Top of Source records

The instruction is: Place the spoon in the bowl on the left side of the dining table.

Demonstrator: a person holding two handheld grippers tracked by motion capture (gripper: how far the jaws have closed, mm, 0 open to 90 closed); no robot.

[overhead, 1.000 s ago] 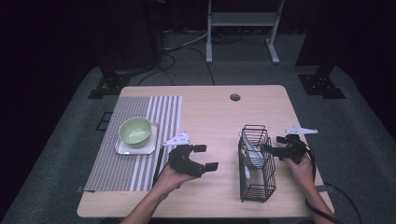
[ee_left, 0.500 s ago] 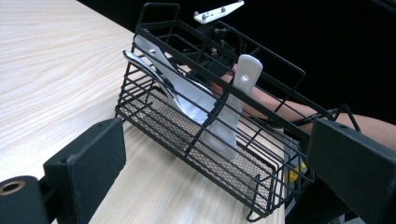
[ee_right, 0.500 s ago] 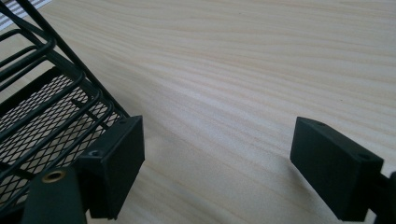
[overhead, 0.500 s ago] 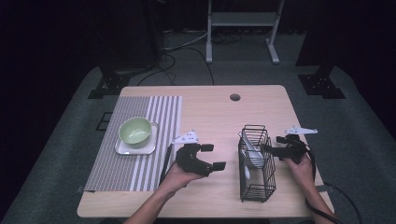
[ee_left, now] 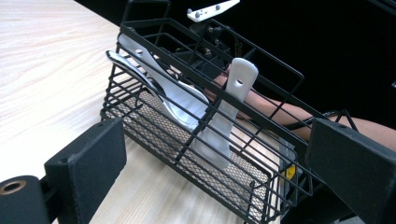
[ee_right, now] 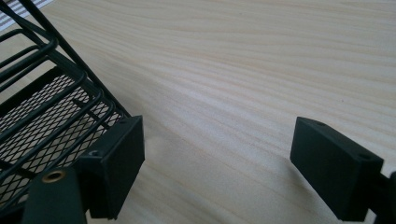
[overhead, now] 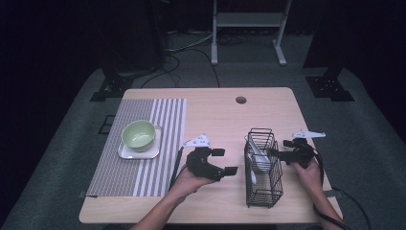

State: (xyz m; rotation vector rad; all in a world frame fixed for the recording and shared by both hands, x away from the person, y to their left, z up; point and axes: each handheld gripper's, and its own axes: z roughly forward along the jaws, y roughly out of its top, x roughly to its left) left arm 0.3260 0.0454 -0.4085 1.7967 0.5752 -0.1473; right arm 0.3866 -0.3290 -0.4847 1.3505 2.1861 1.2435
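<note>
1. As I look down on the desk (overhead: pixel 215 120), I count one black wire basket (overhead: pixel 261 167), one green bowl (overhead: pixel 139 134), one white square plate (overhead: pixel 125 152) under that bowl, and one striped mat (overhead: pixel 136 143) beneath both.
2. Inside the basket I count three utensils: two pale spoons (ee_left: pixel 173 95) leaning side by side and one flat white spatula (ee_left: pixel 226 116) with a hole in its handle; a further pale piece at the far end is too hidden to name.
3. The basket is long and narrow, black wire with a fine mesh floor, standing on the right half of the desk between my two hands.
4. My left gripper (overhead: pixel 231 162) has its fingers wide apart, holding nothing, just left of the basket.
5. My right gripper (overhead: pixel 278 149) also has its fingers spread, empty, at the basket's right wall.
</note>
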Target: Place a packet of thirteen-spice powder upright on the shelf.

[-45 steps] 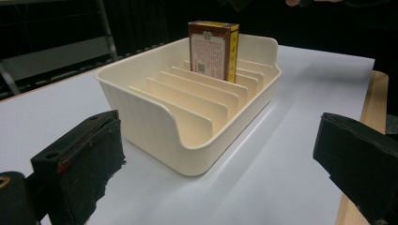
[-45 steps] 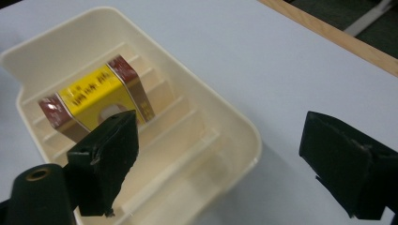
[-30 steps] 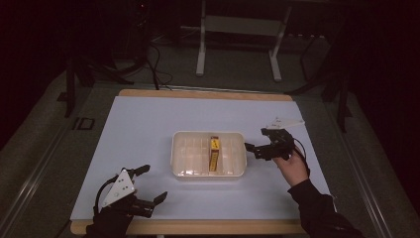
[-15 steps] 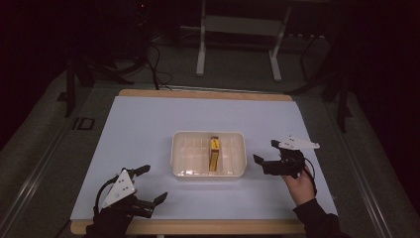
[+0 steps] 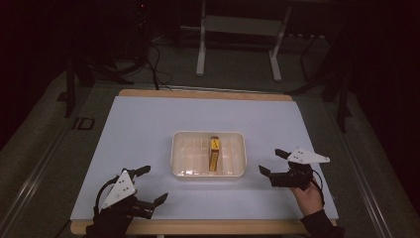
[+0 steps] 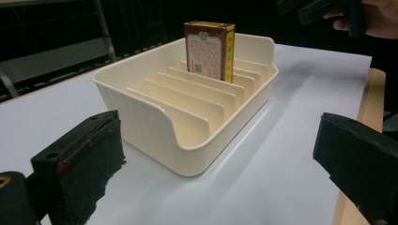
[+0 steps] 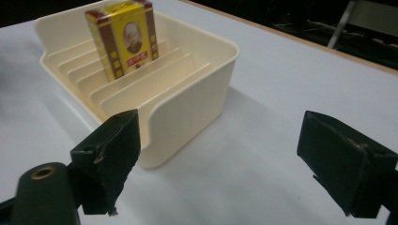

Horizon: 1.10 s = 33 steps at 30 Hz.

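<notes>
Standing upright in the slotted tray (image 5: 181,163), the box (image 5: 214,152) seems placed; both grippers, fingers apart, at 7 (image 5: 146,187) and 4 o'clock (image 5: 272,162), should keep clear.

Box (image 5: 214,152) stands in rack (image 5: 183,167) (mid-table (image 5: 148,124)).

Both grippers are black — the left gripper (image 5: 147,187) and the right gripper (image 5: 273,162) each carry a pale grey three-cornered plate dotted with small holes. Blocky black jaw pads, scuffed at the edges; dark sleeves — a black cable loops behind the right one.
</notes>
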### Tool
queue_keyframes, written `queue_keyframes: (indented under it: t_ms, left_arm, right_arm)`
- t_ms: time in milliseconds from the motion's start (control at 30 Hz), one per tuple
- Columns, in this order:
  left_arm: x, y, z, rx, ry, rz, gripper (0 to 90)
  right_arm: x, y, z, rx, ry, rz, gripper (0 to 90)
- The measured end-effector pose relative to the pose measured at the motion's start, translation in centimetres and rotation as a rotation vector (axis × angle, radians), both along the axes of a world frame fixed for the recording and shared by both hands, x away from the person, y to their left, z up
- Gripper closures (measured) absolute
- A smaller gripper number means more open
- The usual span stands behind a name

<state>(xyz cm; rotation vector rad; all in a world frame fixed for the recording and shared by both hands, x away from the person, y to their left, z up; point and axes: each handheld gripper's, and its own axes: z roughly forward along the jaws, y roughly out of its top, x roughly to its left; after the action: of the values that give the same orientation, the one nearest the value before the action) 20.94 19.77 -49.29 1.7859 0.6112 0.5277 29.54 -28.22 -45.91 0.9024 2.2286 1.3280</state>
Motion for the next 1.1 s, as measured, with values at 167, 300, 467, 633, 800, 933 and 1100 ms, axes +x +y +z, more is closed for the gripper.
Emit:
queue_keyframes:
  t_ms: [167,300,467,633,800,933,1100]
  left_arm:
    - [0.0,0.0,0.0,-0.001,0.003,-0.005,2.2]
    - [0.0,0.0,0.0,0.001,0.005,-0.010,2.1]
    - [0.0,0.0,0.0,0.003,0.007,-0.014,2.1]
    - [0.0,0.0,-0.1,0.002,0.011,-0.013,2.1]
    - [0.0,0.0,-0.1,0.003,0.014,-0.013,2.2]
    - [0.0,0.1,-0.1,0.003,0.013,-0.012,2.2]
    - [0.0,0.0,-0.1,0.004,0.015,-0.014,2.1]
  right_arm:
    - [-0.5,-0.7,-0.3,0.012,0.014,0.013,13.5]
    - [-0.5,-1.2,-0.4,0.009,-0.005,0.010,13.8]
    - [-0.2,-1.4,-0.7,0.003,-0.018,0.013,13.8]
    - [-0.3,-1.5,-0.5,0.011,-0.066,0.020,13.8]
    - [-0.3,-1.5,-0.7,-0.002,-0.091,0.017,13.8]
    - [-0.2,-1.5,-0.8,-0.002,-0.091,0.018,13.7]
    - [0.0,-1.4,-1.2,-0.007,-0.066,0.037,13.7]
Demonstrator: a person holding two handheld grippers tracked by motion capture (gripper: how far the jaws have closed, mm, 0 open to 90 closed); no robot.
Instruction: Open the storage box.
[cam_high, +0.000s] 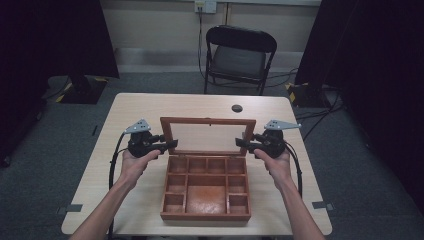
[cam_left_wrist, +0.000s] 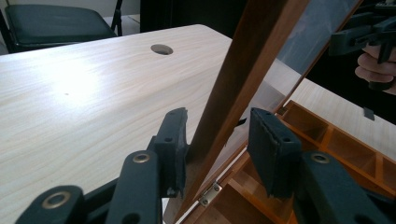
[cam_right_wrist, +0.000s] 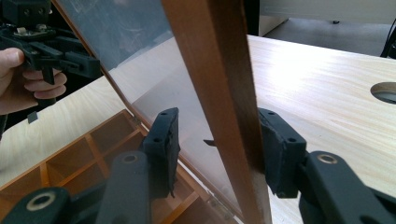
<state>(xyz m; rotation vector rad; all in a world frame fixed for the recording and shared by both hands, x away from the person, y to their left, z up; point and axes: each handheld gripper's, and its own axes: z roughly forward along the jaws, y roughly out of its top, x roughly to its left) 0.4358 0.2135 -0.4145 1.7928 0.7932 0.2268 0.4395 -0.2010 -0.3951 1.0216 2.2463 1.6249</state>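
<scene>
A wooden box (cam_high: 205, 216) with several empty compartments stands open on the table. Its glass lid (cam_high: 207, 120) is raised nearly upright at the back. My left gripper (cam_high: 172, 145) straddles the lid's left frame rail (cam_left_wrist: 243, 60); one pad (cam_left_wrist: 175, 140) rests against the wood and the other pad (cam_left_wrist: 268, 149) stands a little off it. My right gripper (cam_high: 240, 144) straddles the right frame rail (cam_right_wrist: 219, 70); the outer pad (cam_right_wrist: 278, 154) touches the rail and the inner pad (cam_right_wrist: 163, 144) stays clear, on the glass side. Both are open around the rails.
The pale wooden table (cam_high: 150, 107) has a round cable hole (cam_high: 237, 108) behind the lid. A black folding chair (cam_high: 240, 55) stands beyond the far edge. Dark curtains hang at both sides of the room. Bare tabletop lies left and right of the box.
</scene>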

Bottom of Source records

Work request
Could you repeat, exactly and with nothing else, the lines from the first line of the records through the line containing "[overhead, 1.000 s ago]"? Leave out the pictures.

Solution to the problem
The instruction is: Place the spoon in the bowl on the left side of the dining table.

Demonstrator: a person holding two handheld grippers tracked by motion capture (gripper: how far the jaws have closed, mm, 0 open to 90 closed); no robot.

[overhead, 1.000 s ago] 

The exercise is now complete.